● Recorded data
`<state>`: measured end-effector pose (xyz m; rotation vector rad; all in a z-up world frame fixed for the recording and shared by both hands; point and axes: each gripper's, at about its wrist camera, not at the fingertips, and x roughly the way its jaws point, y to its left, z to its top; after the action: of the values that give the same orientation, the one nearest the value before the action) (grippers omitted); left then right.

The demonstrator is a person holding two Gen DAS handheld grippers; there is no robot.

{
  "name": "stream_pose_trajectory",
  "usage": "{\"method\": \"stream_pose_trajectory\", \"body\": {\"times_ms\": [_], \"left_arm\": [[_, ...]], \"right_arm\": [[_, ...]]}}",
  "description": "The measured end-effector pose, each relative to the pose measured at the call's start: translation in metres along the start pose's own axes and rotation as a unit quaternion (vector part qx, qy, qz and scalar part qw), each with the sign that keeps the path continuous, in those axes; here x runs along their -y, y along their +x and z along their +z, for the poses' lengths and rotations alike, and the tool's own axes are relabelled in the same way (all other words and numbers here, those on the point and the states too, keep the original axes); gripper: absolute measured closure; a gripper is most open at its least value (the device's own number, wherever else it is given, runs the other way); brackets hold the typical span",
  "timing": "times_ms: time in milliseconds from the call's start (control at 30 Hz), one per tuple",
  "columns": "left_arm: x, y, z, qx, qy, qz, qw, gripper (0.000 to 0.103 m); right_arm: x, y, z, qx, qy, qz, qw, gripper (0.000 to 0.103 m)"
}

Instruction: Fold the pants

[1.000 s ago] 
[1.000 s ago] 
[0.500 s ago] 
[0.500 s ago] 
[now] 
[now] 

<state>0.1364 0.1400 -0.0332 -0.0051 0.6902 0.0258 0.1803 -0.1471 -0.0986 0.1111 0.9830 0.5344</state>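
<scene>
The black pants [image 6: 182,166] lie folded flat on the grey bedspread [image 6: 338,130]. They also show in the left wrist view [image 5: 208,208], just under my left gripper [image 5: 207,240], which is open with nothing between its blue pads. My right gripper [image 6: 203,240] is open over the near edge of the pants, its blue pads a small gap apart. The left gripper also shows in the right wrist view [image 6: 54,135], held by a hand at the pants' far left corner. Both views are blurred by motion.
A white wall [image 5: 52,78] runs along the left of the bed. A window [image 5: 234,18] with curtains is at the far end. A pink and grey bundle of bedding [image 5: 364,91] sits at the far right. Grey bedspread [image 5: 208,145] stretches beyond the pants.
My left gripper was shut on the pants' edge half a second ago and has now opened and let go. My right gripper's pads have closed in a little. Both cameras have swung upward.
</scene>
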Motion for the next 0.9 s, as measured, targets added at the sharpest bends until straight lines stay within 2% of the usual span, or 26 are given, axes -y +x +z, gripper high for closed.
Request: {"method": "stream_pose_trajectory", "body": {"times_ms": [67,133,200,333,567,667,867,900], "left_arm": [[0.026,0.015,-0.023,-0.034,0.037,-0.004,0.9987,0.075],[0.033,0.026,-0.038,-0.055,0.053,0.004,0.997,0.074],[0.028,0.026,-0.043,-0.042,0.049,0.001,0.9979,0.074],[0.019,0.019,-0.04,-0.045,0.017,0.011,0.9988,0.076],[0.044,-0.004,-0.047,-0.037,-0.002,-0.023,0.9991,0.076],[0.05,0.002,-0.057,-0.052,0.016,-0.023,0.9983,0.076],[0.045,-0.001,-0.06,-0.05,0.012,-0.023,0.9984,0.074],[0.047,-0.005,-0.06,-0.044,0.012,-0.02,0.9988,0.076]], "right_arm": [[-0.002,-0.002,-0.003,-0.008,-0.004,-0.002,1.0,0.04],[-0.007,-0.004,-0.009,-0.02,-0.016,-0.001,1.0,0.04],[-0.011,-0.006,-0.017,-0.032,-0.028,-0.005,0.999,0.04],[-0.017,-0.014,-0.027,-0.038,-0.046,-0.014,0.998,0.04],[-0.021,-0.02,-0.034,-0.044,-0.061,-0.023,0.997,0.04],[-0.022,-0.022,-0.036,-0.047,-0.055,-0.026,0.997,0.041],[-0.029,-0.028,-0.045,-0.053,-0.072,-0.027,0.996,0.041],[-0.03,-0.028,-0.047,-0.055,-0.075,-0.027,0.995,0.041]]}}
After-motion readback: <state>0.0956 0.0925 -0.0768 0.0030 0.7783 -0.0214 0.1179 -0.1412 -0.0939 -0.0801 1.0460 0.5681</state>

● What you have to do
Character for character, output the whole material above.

● Response to this exercise
`<state>`: measured end-effector pose (xyz m; rotation vector rad; all in a z-up world frame fixed for the recording and shared by both hands; point and axes: each gripper's, at about its wrist camera, not at the fingertips, and x roughly the way its jaws point, y to its left, z to its top; after the action: of the values that give the same orientation, the one nearest the value before the action) (grippers omitted); left then right.

The demonstrator is a person holding two Gen DAS handheld grippers; there is no robot.

{
  "name": "stream_pose_trajectory",
  "usage": "{\"method\": \"stream_pose_trajectory\", \"body\": {\"times_ms\": [_], \"left_arm\": [[_, ...]], \"right_arm\": [[_, ...]]}}",
  "description": "The measured end-effector pose, each relative to the pose measured at the call's start: translation in metres along the start pose's own axes and rotation as a unit quaternion (vector part qx, qy, qz and scalar part qw), each with the sign that keeps the path continuous, in those axes; here x runs along their -y, y along their +x and z along their +z, for the poses' lengths and rotations alike, and the tool's own axes are relabelled in the same way (all other words and numbers here, those on the point and the states too, keep the original axes); gripper: absolute measured closure; a gripper is most open at its least value (the device's own number, wherever else it is given, runs the other way); brackets hold the typical span",
  "timing": "times_ms: time in milliseconds from the call's start (control at 30 Hz), one per tuple",
  "columns": "left_arm: x, y, z, qx, qy, qz, qw, gripper (0.000 to 0.103 m); right_arm: x, y, z, qx, qy, qz, qw, gripper (0.000 to 0.103 m)"
}

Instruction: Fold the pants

[1.000 s ago] 
[1.000 s ago] 
[0.500 s ago] 
[0.500 s ago] 
[now] 
[now] 

<state>0.1364 0.1400 -0.0332 -0.0051 0.6902 0.0258 0.1803 -0.1471 -0.0986 0.1111 0.9830 0.5344</state>
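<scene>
The black pants [image 6: 182,166] lie folded flat on the grey bedspread [image 6: 338,130]. They also show in the left wrist view [image 5: 208,208], just under my left gripper [image 5: 207,240], which is open with nothing between its blue pads. My right gripper [image 6: 203,240] is open over the near edge of the pants, its blue pads a small gap apart. The left gripper also shows in the right wrist view [image 6: 54,135], held by a hand at the pants' far left corner. Both views are blurred by motion.
A white wall [image 5: 52,78] runs along the left of the bed. A window [image 5: 234,18] with curtains is at the far end. A pink and grey bundle of bedding [image 5: 364,91] sits at the far right. Grey bedspread [image 5: 208,145] stretches beyond the pants.
My left gripper was shut on the pants' edge half a second ago and has now opened and let go. My right gripper's pads have closed in a little. Both cameras have swung upward.
</scene>
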Motion for the next 0.9 s, as measured, targets added at the sharpest bends until straight lines stay within 2% of the usual span, or 26 are given, axes -y +x +z, gripper high for closed.
Request: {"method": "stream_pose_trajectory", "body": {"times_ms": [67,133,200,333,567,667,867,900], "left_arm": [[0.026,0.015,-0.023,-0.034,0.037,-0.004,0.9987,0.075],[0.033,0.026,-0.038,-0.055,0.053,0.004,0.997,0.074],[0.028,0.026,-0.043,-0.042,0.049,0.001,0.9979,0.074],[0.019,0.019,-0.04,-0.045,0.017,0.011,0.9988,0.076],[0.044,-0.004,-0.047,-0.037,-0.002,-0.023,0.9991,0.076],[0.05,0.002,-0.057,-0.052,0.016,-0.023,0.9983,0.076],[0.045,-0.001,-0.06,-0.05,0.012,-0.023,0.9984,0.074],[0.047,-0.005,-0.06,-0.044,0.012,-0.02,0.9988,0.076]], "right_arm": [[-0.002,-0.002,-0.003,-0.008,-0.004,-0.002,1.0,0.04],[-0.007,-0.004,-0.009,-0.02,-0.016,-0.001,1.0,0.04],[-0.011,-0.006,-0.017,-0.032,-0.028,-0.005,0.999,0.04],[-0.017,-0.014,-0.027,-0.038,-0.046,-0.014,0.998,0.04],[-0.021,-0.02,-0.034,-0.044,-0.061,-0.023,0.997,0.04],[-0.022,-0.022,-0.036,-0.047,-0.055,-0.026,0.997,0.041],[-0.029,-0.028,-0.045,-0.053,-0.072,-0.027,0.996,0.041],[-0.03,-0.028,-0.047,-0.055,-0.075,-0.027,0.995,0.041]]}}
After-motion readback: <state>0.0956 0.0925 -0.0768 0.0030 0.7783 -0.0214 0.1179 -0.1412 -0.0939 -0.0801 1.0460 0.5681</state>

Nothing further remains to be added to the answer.